Exercise goal: Go through the lines below and copy any that hold the string "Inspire".

(Recorded data)
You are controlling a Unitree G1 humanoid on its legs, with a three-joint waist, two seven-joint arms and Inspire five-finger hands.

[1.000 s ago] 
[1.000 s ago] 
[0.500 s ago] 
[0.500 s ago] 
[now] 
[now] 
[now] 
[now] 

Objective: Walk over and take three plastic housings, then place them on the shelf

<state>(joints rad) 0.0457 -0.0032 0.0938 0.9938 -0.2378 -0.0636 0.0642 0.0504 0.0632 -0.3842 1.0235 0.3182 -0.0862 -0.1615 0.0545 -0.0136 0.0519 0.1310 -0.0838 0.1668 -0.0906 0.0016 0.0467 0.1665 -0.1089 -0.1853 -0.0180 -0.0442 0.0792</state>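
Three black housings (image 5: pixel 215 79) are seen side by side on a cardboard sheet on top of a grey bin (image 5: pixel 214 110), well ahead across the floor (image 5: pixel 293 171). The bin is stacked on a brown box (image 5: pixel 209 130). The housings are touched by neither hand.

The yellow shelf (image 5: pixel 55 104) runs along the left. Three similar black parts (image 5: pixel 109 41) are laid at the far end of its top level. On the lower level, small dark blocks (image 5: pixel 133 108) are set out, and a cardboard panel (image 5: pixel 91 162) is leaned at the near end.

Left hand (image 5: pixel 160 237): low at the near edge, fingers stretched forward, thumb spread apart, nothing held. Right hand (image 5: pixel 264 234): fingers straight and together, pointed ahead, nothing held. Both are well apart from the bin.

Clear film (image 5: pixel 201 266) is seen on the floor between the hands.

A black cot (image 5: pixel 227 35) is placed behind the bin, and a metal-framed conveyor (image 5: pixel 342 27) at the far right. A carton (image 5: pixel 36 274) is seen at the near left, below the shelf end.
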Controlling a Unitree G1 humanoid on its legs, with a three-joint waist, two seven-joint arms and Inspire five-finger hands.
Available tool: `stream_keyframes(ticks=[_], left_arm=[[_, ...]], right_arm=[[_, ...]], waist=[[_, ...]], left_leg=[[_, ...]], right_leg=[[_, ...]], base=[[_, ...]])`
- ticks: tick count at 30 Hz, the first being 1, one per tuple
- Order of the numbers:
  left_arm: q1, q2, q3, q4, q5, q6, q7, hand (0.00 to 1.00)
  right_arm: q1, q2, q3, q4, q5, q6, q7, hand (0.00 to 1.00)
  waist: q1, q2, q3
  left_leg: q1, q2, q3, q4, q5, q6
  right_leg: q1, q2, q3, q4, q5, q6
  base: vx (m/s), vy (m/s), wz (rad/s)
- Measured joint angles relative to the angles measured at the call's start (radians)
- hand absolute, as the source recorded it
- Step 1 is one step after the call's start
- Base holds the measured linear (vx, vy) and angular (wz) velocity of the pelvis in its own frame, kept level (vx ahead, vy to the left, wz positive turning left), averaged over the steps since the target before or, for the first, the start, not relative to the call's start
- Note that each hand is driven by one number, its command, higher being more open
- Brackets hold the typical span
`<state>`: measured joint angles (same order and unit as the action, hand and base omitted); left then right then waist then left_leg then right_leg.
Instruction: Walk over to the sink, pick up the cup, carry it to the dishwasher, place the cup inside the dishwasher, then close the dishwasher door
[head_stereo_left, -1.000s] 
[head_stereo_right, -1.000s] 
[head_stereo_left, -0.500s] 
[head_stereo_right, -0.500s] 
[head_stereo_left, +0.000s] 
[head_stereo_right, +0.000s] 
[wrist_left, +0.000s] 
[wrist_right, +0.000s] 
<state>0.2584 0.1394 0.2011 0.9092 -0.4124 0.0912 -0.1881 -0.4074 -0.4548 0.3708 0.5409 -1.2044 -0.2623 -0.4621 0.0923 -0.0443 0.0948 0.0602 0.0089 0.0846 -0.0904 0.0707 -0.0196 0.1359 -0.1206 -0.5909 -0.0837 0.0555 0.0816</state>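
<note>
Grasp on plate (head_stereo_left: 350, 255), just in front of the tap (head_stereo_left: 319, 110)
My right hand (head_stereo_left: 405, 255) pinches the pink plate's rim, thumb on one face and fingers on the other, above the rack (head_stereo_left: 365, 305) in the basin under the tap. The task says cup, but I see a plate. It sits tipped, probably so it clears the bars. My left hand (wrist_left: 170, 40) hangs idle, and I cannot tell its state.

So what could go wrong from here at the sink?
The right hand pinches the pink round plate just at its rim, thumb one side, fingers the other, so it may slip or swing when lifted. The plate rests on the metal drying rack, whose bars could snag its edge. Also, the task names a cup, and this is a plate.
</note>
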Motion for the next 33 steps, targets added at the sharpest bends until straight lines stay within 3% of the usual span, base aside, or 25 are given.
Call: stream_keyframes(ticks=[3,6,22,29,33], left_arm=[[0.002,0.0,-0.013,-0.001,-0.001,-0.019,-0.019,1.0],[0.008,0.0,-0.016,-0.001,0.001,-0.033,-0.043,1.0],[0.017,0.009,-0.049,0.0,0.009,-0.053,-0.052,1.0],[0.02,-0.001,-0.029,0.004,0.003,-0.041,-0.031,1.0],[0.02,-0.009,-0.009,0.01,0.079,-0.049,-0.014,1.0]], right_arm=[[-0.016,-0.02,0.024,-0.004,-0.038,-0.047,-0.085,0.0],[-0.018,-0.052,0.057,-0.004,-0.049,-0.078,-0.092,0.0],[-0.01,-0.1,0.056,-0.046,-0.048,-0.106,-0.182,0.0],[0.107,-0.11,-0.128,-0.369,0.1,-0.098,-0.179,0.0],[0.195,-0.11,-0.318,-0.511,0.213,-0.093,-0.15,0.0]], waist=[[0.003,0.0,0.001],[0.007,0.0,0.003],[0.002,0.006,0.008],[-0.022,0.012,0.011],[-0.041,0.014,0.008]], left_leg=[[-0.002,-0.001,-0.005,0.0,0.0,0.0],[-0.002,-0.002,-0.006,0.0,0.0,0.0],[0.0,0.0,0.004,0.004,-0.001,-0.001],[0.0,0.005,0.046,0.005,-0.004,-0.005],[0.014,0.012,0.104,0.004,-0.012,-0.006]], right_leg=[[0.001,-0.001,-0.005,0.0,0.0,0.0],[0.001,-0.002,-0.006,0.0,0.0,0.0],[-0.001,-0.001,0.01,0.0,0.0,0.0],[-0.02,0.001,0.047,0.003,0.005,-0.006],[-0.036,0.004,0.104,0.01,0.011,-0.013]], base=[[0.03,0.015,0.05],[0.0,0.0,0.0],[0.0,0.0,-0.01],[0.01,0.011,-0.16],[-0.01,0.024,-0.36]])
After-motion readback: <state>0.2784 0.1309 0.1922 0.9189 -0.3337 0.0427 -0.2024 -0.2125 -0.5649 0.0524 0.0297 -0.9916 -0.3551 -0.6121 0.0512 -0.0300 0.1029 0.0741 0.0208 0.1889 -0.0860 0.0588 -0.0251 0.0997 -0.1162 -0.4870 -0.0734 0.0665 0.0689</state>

Response to this task:
You are controlling a Unitree G1 humanoid on its legs, with a three-joint waist, two seven-joint arms and Inspire five-finger hands.
Controlling a Unitree G1 humanoid on its legs, with a three-joint waist, two seven-joint arms and Inspire five-finger hands.

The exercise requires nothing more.